- _Exercise prompt_:
Return only the lines from the top of the data down to the one that holds "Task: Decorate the", both included, without any pictures.

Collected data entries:
>>>>>

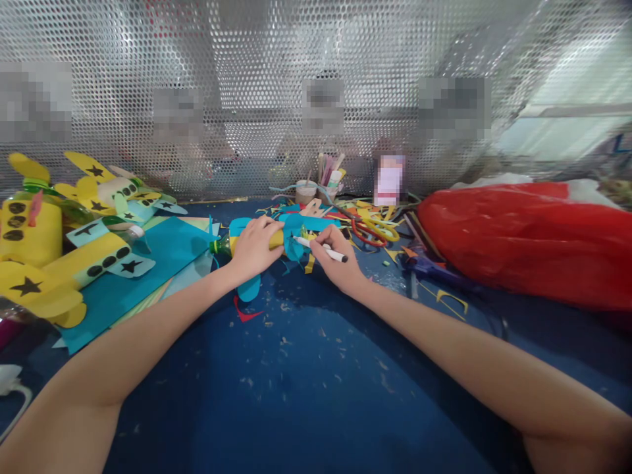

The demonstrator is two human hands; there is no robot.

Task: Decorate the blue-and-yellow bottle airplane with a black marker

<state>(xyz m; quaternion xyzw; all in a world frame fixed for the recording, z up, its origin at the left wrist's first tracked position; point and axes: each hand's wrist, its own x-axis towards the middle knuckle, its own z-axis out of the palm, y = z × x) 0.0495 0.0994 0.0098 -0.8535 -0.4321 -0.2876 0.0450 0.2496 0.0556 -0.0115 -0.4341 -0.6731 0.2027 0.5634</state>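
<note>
A toy plane made from a plastic bottle lies on its side on the table, its blue paper wing (248, 289) pointing towards me. Yellow paper wraps its body, and the green bottle neck (223, 247) faces left. My left hand (259, 243) is wrapped over the yellow body and presses it down. In my right hand (340, 262) is a white marker (336, 255) with a black end. Its tip touches or nearly touches the blue tail paper (292, 246), where a small dark mark shows.
Finished-looking yellow bottle planes (81, 263) with black stars stand at left, beside blue paper sheets (143, 263). Behind are cups of pens (306, 192), a phone (390, 181), paper scraps and yellow-handled scissors (382, 230). A red plastic bag (518, 243) fills the right.
</note>
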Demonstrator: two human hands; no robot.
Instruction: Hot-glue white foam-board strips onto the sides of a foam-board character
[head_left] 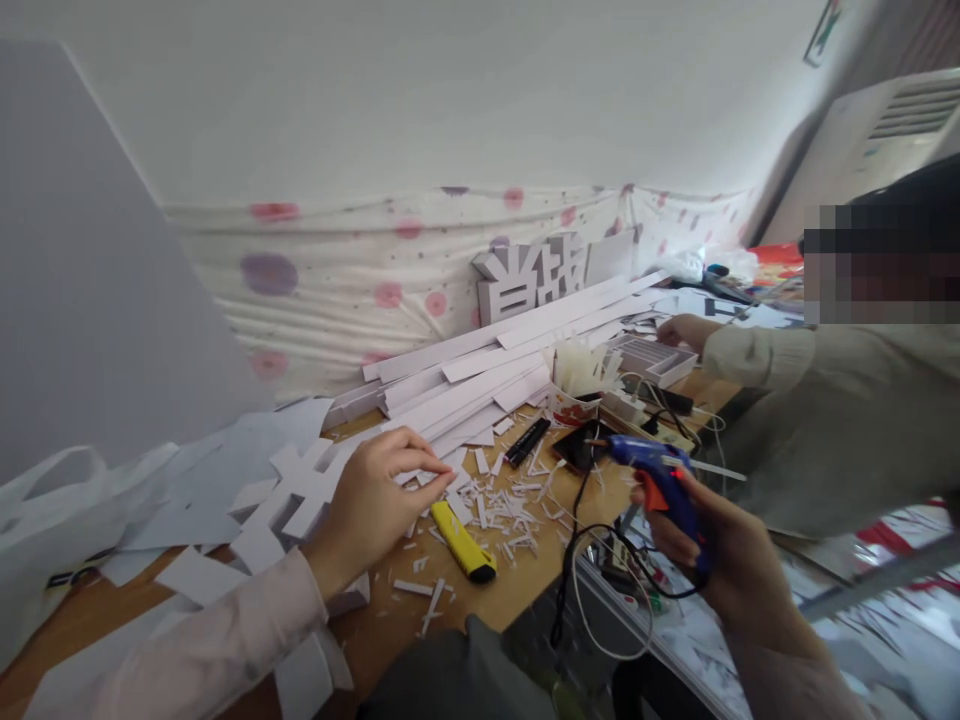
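Note:
My right hand [720,545] is wrapped round a blue hot glue gun [679,500] with an orange trigger, its nozzle pointing left over the table. A clear glue stick [709,468] sticks out of its back. My left hand [386,485] hovers over the scraps with thumb and fingertips pinched together; whatever may be between them is too small to make out. Just below it lies a yellow utility knife [463,540]. White foam-board letter pieces [300,490] sit behind and left of my left wrist.
Long white strips [480,370] are stacked along the wall. Small offcuts [517,510] litter the wooden table [480,605]. A tub [574,405] holds glue sticks, near a dark phone [581,445] and cables [577,540]. Finished white characters [525,280] lean at the back. A co-worker [847,400] works at right.

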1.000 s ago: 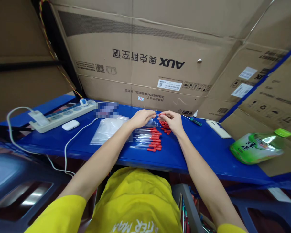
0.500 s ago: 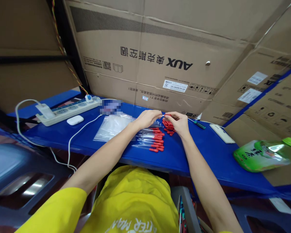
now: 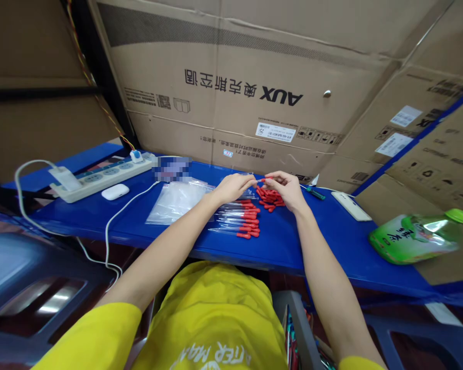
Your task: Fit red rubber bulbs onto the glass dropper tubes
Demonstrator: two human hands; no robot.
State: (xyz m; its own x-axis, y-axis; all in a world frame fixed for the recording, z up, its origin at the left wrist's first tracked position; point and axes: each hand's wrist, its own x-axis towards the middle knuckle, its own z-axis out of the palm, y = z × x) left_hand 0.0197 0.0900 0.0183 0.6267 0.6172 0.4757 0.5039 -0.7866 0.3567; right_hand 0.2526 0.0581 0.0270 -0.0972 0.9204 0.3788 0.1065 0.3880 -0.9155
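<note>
My left hand [image 3: 231, 186] and my right hand [image 3: 286, 188] meet above the blue table [image 3: 324, 231], fingertips pinched together. Between them is a thin clear tube; my left fingers grip it, and my right fingers pinch a small red cap [image 3: 264, 179] at its end. Below the hands lies a row of clear tubes with red caps [image 3: 242, 220]. A pile of loose red caps [image 3: 270, 198] sits just under my right hand.
Clear plastic bags [image 3: 177, 200] lie left of the tubes. A white power strip [image 3: 100, 177], charger cable and white earbud case [image 3: 114, 191] are at the far left. A white remote-like object [image 3: 350, 205] and a green bottle [image 3: 416, 236] lie at right. Cardboard boxes [image 3: 254, 92] wall the back.
The hands stay pinched together at the same spot over the tubes; only the camera view has shifted slightly.
</note>
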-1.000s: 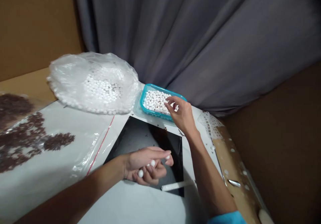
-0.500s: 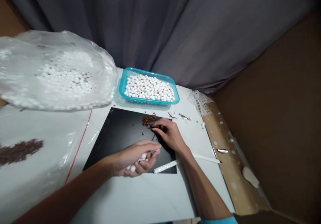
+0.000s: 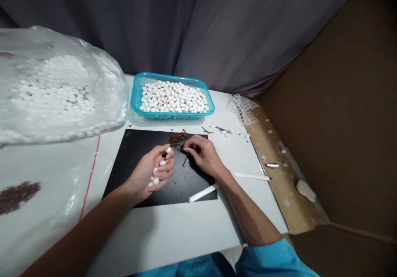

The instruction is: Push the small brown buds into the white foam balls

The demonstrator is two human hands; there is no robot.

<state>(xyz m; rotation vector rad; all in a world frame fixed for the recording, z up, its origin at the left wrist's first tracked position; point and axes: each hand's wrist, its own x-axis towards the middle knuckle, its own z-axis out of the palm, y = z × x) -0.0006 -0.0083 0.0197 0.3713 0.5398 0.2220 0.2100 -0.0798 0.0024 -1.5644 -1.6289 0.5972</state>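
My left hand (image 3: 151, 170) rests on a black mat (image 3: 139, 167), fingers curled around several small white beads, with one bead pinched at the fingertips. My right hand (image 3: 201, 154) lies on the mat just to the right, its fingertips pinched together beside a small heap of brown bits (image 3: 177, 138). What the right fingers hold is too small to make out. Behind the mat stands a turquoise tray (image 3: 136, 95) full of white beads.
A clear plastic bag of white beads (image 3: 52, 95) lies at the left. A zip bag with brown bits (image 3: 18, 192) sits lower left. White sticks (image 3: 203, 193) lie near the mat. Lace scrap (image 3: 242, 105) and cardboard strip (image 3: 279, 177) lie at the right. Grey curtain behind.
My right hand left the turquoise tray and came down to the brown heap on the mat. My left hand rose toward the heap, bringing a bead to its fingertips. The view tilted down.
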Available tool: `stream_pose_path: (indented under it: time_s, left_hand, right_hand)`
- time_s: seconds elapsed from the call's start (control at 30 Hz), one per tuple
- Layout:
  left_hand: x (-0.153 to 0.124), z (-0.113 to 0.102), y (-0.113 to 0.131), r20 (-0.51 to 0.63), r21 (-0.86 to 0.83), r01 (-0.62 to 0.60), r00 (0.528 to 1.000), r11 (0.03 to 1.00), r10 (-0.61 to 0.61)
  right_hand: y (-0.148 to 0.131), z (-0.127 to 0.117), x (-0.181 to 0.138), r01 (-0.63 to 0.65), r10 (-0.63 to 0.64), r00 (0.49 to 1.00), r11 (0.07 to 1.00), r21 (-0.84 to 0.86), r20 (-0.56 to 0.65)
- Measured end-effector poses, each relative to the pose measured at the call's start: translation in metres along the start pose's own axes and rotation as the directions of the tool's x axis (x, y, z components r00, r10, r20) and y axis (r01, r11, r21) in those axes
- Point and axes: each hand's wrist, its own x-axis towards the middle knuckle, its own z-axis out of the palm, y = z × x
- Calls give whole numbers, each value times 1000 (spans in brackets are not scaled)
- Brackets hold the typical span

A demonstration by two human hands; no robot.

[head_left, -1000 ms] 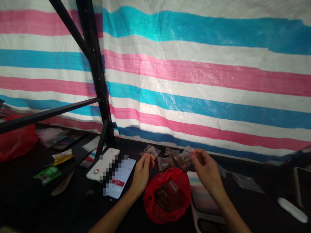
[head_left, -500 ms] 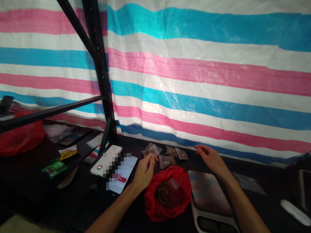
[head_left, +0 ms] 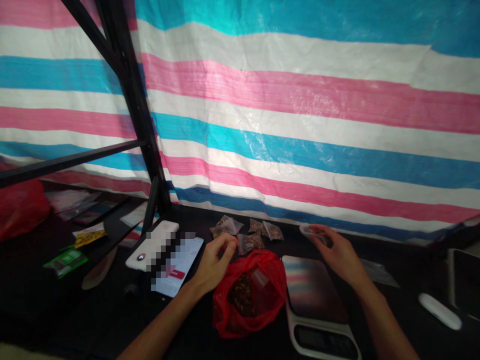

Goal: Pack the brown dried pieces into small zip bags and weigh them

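Note:
My right hand [head_left: 339,252] pinches a small empty clear plastic bag [head_left: 309,231] just beyond the top corner of a kitchen scale [head_left: 313,295]. My left hand [head_left: 213,262] hovers with curled fingers beside the rim of an open red plastic bag [head_left: 247,300] that holds dark dried bits and a small clear bag. Several small filled clear packets [head_left: 247,232] lie in a cluster on the dark surface just past both hands.
A white phone [head_left: 153,246] and a card lie left of my left hand. Black metal frame posts [head_left: 138,115] rise at left. A striped tarp [head_left: 300,125] forms the back wall. Empty clear bags [head_left: 377,272] and a white oblong object [head_left: 439,311] lie at right. Green and yellow packets lie far left.
My right hand set a filled packet down with the others, then drew back right and took up an empty clear bag. My left hand stayed near the red bag.

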Motion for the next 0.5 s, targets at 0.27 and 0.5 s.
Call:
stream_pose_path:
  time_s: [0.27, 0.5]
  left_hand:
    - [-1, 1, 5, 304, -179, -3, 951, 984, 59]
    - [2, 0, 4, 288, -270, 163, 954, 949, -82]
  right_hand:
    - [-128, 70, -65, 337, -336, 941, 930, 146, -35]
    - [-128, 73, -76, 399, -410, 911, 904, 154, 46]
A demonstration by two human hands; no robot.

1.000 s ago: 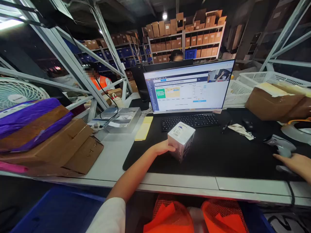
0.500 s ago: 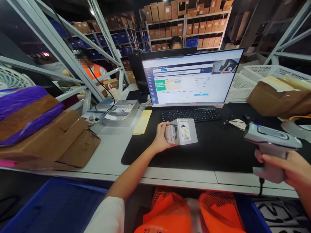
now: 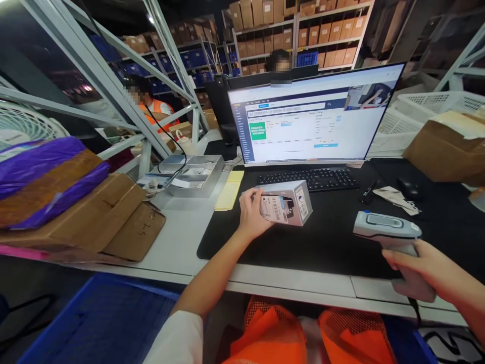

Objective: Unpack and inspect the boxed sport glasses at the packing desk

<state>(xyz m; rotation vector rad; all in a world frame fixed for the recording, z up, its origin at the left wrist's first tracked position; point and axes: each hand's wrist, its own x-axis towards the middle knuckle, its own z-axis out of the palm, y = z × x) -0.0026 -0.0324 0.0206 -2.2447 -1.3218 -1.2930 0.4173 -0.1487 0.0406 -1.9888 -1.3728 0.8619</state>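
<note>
My left hand [image 3: 250, 215] grips a small grey-white carton [image 3: 288, 205], tilted on the black desk mat [image 3: 329, 237] so its barcode label faces me. My right hand [image 3: 420, 268] is wrapped round the handle of a grey barcode scanner [image 3: 386, 227], held above the mat's front right with its head pointing left toward the carton. A gap of mat lies between scanner and carton.
Behind the carton are a keyboard [image 3: 308, 178] and a lit monitor [image 3: 314, 119]. Cardboard boxes [image 3: 113, 217] with a purple parcel [image 3: 41, 177] sit left, a metal tray [image 3: 197, 174] and yellow pad [image 3: 229, 192] in the middle, a brown parcel [image 3: 443, 151] right. Two people work behind.
My right hand picked the scanner off the mat and brought it toward the carton. My left hand tipped the carton over, turning its label side toward me.
</note>
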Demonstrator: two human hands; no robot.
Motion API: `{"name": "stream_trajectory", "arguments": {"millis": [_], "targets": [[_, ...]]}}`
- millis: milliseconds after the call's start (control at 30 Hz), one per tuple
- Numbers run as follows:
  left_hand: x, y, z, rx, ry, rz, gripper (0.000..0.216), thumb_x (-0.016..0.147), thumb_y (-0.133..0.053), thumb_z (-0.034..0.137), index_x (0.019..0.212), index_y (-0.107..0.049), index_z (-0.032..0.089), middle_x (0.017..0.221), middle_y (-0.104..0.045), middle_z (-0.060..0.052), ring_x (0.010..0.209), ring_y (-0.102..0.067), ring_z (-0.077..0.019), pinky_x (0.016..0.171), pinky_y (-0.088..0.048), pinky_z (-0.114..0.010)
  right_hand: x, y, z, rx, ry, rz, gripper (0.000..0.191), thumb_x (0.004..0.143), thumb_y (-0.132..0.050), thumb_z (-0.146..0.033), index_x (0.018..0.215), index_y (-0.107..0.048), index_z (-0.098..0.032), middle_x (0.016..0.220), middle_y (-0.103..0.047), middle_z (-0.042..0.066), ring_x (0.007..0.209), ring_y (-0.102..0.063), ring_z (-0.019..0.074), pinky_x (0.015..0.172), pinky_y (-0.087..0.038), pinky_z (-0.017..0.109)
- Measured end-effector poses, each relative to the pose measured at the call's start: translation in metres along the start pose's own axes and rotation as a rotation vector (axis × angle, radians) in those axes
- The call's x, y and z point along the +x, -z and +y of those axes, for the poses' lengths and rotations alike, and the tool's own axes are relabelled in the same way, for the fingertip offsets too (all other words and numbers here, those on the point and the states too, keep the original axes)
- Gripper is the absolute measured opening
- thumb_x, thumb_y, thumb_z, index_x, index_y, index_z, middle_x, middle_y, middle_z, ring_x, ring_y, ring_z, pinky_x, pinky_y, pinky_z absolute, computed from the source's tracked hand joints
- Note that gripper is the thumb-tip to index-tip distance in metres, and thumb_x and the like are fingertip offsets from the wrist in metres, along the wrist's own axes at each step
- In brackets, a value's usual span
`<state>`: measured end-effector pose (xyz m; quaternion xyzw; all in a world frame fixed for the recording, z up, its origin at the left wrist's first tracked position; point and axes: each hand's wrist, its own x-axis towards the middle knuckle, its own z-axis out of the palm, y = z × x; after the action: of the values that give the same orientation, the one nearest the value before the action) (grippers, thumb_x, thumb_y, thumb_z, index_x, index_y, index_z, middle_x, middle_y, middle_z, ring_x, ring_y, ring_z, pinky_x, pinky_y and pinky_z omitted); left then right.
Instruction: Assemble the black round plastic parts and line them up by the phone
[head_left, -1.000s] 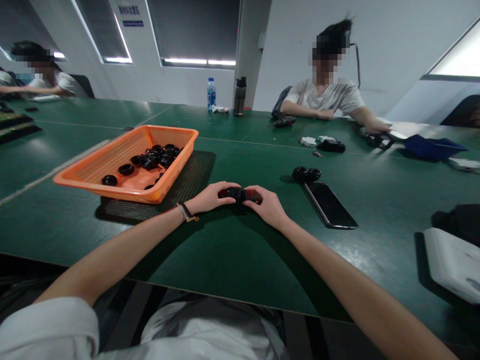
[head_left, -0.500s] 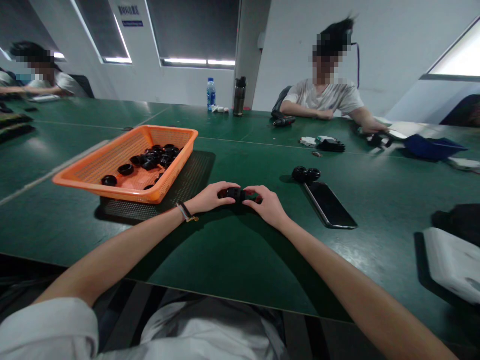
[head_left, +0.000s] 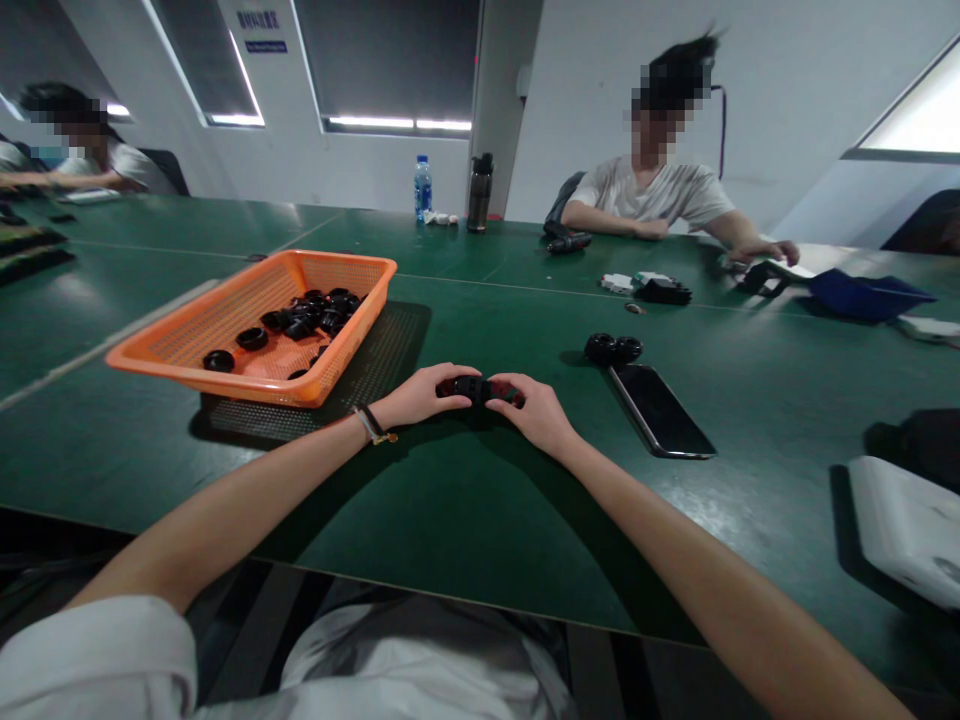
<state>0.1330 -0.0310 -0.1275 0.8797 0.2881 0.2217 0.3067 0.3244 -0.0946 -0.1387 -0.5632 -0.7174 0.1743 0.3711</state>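
Over the green table (head_left: 450, 520), between my two hands, is a small black plastic part (head_left: 471, 389) of rounded, blocky shape. My left hand (head_left: 420, 395) grips its left side between thumb and fingers. Curled in from the other side, my right hand (head_left: 536, 412) has its thumb and fingertips at the part's right end. Some of the part is hidden by the fingers, and its exact kind cannot be made out. To the left, an orange basket (head_left: 187, 370) holds several black round, cup-like pieces (head_left: 300, 322).
A phone (head_left: 661, 410) lies right of my hands, with two black round parts (head_left: 613, 348) by its top end. A white box-like object (head_left: 907, 525) is at the far right. Across the table sits a person (head_left: 645, 195), near a blue tray (head_left: 866, 296); two bottles (head_left: 480, 195) stand behind.
My hands stay almost in place, with only a slight shift of the fingers on the black part. The person across has moved their hand a little to the right.
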Motion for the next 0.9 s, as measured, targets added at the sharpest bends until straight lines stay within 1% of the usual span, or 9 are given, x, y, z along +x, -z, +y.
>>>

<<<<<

- _Output for this task_:
The demonstrator is two human hands; there is no robot.

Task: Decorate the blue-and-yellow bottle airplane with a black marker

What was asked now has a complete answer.